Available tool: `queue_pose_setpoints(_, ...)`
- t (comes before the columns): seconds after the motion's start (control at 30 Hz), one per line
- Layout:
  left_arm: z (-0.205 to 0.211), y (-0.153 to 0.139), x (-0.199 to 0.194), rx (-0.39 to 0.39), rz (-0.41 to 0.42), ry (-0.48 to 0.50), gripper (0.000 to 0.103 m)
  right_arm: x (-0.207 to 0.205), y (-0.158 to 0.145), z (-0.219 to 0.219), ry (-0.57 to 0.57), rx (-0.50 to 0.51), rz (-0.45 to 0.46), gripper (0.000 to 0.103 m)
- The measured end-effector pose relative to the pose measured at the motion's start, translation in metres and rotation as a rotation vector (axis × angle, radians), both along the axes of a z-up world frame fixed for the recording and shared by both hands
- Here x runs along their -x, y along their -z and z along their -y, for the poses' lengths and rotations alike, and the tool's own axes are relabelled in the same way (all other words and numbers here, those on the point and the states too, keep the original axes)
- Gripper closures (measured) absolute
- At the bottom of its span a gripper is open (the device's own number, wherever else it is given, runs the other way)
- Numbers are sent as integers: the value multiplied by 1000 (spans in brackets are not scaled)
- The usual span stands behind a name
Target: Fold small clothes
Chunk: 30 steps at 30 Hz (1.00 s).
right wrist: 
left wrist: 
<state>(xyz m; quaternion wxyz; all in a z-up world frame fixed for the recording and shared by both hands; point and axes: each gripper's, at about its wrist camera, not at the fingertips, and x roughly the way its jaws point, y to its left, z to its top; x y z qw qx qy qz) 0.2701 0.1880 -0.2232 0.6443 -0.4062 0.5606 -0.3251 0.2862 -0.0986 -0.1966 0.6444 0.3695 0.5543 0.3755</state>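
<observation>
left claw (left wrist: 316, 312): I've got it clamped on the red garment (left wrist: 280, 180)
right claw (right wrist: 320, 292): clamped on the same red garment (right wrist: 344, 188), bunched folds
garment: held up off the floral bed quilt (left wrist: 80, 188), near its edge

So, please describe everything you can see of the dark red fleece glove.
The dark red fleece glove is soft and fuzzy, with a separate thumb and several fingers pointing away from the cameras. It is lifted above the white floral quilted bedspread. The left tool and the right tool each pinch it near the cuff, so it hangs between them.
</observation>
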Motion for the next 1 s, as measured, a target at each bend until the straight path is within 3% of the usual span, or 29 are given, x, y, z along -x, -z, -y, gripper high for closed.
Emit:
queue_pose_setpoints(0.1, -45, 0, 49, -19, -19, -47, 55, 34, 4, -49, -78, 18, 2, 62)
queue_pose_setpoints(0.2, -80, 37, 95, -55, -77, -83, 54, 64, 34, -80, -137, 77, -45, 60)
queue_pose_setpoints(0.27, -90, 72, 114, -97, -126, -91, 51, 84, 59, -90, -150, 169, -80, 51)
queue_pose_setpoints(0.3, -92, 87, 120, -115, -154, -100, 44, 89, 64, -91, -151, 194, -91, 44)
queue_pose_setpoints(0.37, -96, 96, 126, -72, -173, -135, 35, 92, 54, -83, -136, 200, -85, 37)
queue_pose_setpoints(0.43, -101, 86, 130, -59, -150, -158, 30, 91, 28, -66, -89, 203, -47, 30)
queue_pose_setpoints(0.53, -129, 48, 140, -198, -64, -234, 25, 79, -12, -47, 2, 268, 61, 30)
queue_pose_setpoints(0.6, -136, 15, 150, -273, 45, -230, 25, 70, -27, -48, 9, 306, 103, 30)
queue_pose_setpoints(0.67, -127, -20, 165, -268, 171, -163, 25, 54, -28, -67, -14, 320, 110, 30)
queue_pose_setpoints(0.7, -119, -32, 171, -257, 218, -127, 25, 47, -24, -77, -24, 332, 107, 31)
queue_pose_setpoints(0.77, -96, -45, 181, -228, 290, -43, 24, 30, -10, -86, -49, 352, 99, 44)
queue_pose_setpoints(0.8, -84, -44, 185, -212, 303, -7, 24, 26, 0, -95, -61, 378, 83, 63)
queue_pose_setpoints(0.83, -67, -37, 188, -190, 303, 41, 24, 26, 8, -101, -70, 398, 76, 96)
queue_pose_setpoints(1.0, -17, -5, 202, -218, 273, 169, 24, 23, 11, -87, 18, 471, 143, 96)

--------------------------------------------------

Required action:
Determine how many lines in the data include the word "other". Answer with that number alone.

Written solution:
2